Task instructions:
Lines below containing the word "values" should be copied out.

[[ Given information, beginning ]]

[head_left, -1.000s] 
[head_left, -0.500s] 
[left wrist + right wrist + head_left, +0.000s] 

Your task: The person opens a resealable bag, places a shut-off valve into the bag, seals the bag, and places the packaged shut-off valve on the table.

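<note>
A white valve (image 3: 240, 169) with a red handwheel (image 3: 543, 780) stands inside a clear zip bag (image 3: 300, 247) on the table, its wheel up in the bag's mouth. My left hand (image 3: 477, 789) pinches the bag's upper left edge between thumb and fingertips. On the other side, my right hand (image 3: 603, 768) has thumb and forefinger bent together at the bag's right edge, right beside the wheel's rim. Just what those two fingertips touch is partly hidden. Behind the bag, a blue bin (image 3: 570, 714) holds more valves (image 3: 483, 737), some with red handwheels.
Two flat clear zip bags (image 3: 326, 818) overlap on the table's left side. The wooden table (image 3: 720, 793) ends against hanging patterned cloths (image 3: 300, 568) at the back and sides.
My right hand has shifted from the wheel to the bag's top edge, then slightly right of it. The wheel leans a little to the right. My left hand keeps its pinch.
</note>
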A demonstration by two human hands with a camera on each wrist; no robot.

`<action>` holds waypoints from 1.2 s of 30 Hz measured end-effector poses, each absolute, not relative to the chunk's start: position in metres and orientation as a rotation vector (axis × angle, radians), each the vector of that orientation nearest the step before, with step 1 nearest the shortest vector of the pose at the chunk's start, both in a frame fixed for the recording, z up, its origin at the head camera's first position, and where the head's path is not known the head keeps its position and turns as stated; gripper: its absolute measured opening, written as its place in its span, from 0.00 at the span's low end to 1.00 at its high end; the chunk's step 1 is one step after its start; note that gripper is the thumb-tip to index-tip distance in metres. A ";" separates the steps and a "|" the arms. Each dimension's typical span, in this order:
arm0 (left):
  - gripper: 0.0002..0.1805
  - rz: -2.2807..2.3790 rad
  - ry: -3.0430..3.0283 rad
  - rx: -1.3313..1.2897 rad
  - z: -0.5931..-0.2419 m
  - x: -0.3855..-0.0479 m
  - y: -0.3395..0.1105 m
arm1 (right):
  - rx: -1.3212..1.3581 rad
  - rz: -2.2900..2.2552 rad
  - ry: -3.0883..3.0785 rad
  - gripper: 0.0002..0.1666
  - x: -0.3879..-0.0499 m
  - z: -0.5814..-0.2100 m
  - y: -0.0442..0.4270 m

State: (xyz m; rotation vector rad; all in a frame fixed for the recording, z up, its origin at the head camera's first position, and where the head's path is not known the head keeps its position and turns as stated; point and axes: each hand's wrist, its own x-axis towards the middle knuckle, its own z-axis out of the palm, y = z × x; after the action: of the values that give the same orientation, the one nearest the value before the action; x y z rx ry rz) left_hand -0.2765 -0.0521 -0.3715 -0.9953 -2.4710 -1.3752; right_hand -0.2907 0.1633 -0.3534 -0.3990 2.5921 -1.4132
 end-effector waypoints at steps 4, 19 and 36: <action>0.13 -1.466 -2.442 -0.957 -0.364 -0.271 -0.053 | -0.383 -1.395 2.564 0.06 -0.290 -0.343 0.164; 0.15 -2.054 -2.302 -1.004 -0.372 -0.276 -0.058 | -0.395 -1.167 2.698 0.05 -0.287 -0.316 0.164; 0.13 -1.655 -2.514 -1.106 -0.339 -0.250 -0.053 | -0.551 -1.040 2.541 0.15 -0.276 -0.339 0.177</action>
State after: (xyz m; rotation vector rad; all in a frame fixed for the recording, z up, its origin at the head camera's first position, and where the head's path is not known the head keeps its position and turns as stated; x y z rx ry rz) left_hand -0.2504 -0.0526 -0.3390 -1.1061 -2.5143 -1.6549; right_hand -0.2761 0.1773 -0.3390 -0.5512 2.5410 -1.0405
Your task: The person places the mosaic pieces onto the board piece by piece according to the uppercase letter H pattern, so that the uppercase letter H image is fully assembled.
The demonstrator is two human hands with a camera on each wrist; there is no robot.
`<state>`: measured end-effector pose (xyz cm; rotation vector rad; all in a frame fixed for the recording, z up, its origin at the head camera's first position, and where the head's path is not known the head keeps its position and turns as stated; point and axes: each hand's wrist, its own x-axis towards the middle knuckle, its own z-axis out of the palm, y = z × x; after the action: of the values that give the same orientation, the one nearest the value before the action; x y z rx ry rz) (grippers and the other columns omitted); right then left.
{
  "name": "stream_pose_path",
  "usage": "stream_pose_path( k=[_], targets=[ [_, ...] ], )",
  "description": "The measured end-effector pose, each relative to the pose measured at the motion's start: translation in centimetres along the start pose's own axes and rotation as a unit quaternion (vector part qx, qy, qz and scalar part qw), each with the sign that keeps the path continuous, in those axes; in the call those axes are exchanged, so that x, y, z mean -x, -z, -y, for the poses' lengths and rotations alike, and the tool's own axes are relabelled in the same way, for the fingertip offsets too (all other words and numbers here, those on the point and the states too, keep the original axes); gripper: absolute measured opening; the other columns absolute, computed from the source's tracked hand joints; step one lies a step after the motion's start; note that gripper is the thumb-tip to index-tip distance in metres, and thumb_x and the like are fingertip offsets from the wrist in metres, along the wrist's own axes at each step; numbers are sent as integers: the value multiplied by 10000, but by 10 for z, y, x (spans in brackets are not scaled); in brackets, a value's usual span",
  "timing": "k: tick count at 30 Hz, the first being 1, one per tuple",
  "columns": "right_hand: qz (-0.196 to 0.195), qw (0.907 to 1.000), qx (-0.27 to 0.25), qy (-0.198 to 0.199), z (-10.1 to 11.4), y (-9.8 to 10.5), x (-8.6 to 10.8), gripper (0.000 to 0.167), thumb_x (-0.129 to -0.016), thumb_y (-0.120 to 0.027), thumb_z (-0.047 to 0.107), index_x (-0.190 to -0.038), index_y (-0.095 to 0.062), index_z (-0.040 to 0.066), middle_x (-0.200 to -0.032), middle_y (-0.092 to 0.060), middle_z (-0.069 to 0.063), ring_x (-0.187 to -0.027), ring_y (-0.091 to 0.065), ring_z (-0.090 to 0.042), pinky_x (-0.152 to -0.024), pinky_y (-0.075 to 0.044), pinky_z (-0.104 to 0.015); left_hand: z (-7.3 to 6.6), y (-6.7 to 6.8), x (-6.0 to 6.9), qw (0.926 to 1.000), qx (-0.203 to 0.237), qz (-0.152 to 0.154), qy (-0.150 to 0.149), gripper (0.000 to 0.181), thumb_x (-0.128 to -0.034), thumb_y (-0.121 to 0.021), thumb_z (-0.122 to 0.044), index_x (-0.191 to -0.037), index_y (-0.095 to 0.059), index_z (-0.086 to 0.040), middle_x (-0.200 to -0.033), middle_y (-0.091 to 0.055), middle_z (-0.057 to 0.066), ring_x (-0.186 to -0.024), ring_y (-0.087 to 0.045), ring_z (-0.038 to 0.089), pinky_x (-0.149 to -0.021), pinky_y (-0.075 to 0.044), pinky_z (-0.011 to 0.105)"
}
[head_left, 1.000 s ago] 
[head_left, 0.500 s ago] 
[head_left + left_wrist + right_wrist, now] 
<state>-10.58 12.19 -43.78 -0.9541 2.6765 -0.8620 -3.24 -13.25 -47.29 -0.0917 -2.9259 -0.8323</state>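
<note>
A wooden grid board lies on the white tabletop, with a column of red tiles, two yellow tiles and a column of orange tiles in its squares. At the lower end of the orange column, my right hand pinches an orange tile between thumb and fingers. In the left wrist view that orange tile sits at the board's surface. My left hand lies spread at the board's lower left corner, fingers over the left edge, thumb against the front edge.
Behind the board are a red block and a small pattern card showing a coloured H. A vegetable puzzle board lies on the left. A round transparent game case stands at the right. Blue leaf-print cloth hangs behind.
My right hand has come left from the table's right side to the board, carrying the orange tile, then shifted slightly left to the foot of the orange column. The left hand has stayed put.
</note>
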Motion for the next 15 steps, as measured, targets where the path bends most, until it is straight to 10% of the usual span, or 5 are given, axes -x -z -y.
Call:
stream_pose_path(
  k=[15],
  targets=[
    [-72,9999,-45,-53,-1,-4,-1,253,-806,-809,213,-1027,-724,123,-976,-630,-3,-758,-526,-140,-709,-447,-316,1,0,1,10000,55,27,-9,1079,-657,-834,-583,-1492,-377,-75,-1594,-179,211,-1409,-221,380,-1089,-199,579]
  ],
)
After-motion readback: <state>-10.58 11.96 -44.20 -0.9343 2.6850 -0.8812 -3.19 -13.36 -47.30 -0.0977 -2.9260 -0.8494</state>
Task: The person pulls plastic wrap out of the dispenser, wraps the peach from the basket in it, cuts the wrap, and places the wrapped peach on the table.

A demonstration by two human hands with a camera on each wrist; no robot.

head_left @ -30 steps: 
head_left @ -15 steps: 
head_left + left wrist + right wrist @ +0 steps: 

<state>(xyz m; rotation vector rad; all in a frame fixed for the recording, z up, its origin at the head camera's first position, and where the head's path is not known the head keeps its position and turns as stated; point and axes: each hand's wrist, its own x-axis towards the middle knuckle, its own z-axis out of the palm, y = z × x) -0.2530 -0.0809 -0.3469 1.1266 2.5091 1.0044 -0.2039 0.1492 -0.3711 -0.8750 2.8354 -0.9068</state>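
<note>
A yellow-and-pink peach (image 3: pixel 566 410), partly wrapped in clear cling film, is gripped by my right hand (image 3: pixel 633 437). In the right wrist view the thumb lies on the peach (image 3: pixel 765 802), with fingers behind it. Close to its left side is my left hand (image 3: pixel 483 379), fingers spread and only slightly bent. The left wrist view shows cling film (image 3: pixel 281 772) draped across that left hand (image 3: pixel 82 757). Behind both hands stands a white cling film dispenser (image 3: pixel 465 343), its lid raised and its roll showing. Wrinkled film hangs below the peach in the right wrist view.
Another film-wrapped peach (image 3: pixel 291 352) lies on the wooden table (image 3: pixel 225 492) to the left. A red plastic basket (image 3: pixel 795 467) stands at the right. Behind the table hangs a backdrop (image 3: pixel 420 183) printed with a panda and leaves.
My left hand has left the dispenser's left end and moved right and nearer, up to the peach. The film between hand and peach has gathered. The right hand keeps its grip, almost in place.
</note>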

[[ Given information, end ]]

Task answer:
State: (xyz m; rotation vector rad; all in a frame fixed for the recording, z up, its origin at the head camera's first position, and where the head's path is not known the head keeps its position and turns as stated; point and axes: each hand's wrist, its own x-axis towards the middle knuckle, its own z-axis out of the palm, y = z × x; after the action: of the values that give the same orientation, the one nearest the value before the action; x y z rx ry rz) left_hand -0.2765 -0.0521 -0.3715 -0.9953 -2.4710 -1.3752; right_hand -0.2907 0.1633 -0.3534 -0.3990 2.5921 -1.4132
`<state>`: measured end-effector pose (xyz cm; rotation vector rad; all in a frame fixed for the recording, z up, its origin at the head camera's first position, and where the head's path is not known the head keeps its position and turns as stated; point and axes: each hand's wrist, its own x-axis towards the middle knuckle, its own z-axis out of the palm, y = z × x; after the action: of the values that give the same orientation, the one nearest the value before the action; x y z rx ry rz) (grippers and the other columns omitted); right then left.

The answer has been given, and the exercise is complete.